Corporate porn: The great Australian e-bludge

At least 80 per cent of company email is pornography or other electronic "litter", says Alan Schaverien, local managing director for email monitoring company Content Technologies.

According to a study commissioned by the company, most corporate management staff are more aware of the high frequency of non-work-related email sent into, out of and within their organisations than their subordinates realise, but do little or nothing to prevent it. In fact, the study found that 50 per cent of management staff did nothing to deter staff from sending potentially compromising email.

"Management have got a fairly good idea of what's going on, or are also involved. It raises the question of why they aren't doing anything about it," he said. "They're either in denial or they want to avoid the issue."

Schaverien said staff at all levels of companies considered the most common form of "dangerous" email to be those containing sexual pictures. Although management were aware of emails containing sexual pictures, most executives suspected sexual emails sent between employees were of a much milder level of "titillation" than employee interview results revealed, he said.

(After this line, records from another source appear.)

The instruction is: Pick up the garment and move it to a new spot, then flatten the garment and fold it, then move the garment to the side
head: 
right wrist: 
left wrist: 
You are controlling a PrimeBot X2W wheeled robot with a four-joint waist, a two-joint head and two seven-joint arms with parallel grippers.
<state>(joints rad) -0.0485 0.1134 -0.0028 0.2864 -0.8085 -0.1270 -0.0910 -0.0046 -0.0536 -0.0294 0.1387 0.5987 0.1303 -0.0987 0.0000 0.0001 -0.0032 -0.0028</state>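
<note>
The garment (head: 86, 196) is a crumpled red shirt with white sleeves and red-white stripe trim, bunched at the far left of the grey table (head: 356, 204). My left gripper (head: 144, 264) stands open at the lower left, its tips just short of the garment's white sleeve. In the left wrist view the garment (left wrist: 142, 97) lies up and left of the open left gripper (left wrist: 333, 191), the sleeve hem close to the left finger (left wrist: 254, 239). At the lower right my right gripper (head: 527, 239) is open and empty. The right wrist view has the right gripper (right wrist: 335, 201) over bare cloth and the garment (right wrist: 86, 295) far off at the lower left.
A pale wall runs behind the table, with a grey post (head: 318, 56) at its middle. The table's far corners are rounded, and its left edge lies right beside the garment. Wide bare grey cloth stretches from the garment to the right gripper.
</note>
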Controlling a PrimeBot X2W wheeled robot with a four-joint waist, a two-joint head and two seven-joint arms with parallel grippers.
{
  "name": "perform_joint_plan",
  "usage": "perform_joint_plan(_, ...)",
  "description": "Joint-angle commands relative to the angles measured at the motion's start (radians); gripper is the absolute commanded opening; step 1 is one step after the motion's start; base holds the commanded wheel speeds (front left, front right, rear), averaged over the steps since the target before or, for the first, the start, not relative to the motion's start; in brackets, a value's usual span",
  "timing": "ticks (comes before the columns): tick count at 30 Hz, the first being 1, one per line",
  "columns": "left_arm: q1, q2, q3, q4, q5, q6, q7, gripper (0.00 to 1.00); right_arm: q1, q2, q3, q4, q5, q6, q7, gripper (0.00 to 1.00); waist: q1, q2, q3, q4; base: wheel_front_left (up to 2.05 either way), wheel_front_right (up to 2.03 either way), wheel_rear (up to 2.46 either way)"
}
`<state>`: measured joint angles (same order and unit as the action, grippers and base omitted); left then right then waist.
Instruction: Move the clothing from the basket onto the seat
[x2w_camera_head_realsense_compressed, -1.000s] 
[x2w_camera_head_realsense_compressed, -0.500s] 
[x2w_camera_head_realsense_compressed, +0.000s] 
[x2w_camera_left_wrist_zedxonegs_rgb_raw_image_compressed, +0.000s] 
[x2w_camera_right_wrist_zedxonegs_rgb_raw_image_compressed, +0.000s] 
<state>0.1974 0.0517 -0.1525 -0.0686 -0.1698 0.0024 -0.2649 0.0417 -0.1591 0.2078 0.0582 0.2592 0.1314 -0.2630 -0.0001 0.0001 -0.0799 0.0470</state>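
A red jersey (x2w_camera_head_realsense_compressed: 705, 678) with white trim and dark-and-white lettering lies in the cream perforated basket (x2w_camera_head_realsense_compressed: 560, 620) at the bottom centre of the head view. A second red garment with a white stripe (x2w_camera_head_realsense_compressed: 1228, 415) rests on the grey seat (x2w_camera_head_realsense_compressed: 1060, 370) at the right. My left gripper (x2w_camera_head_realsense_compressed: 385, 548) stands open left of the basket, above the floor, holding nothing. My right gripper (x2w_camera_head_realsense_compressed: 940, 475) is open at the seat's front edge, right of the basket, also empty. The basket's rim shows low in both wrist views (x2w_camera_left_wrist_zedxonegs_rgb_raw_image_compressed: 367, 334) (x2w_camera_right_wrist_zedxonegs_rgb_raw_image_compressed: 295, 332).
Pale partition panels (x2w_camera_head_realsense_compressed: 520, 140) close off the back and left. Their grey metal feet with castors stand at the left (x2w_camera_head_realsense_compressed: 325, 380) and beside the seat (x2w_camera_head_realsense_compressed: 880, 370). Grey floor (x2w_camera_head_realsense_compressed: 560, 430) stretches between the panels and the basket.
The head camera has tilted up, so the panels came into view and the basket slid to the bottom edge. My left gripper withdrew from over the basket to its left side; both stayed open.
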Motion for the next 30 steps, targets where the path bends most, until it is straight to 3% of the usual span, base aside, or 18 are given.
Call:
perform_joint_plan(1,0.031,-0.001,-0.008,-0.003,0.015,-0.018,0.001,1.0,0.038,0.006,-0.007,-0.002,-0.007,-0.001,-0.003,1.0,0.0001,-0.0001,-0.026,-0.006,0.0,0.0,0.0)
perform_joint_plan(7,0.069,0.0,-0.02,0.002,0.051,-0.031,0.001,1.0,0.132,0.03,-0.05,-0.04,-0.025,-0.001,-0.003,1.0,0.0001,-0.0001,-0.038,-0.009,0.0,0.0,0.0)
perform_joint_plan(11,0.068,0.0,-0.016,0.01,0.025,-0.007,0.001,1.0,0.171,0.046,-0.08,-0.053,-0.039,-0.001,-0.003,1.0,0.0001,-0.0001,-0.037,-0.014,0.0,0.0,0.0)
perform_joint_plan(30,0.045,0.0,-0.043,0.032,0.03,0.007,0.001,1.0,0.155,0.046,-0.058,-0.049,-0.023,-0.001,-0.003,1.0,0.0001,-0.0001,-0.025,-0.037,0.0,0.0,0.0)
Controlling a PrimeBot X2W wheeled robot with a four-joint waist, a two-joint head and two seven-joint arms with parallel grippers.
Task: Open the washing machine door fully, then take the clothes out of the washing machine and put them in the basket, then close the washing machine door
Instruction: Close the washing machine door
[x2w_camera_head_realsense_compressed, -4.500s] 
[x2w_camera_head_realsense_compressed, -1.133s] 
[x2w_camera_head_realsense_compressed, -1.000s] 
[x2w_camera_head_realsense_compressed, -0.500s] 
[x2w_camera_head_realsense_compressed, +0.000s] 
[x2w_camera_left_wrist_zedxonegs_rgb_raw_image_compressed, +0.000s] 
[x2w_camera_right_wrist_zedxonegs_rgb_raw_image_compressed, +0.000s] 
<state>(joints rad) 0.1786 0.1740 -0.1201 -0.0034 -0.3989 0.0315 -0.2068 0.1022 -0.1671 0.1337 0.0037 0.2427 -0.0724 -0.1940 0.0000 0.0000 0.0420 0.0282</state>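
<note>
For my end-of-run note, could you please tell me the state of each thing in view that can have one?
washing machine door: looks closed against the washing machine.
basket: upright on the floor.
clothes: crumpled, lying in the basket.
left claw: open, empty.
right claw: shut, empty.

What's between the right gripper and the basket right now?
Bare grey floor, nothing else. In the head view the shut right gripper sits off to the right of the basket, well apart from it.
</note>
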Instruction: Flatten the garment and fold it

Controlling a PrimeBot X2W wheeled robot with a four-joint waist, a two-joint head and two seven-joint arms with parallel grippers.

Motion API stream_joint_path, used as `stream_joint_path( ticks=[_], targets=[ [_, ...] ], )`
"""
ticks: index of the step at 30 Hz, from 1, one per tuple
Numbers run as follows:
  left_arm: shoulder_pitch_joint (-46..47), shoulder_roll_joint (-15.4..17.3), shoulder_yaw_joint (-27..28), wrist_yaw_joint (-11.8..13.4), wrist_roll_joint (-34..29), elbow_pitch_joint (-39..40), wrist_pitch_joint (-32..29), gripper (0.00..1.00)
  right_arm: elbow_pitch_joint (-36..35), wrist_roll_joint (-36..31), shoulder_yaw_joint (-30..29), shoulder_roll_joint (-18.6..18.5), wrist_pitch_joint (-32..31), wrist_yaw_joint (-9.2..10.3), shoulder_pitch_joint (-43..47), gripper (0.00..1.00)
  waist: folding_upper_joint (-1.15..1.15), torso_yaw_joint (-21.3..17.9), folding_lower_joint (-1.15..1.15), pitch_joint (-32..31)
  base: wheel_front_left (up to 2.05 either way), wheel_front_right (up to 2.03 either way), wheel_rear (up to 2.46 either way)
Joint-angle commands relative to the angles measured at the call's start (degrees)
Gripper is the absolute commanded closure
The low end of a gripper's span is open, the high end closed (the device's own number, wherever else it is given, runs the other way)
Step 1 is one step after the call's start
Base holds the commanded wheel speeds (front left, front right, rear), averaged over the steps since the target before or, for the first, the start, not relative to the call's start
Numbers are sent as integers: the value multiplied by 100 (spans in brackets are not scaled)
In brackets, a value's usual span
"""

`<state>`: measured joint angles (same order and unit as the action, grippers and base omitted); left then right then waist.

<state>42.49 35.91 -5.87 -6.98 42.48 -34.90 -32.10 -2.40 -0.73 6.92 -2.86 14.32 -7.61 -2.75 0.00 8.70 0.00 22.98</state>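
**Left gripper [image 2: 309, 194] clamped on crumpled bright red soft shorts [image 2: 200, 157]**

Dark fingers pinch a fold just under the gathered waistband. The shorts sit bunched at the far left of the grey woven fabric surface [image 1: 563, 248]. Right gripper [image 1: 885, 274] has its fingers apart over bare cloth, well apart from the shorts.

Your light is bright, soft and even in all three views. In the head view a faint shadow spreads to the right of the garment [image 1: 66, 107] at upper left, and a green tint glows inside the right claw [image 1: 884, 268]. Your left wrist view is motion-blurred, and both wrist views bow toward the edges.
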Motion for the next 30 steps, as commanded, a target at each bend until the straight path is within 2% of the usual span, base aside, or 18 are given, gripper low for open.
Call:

Apart from the possibility of tarnishing a company's corporate image, Schaverien said employees challenged copyright laws by unwittingly attaching their company logo to sexually explicit email.

Project Media, the company commissioned to conduct the survey, interviewed 566 managers and staff from 150 Australian businesses. According to the survey, 90 per cent of large enterprises have (although don't necessarily enforce) an email-related policy. Only one third of small-to-medium sized enterprises have email policy.

In Australia, Content Technologies provides 400 businesses with email content monitoring and security products.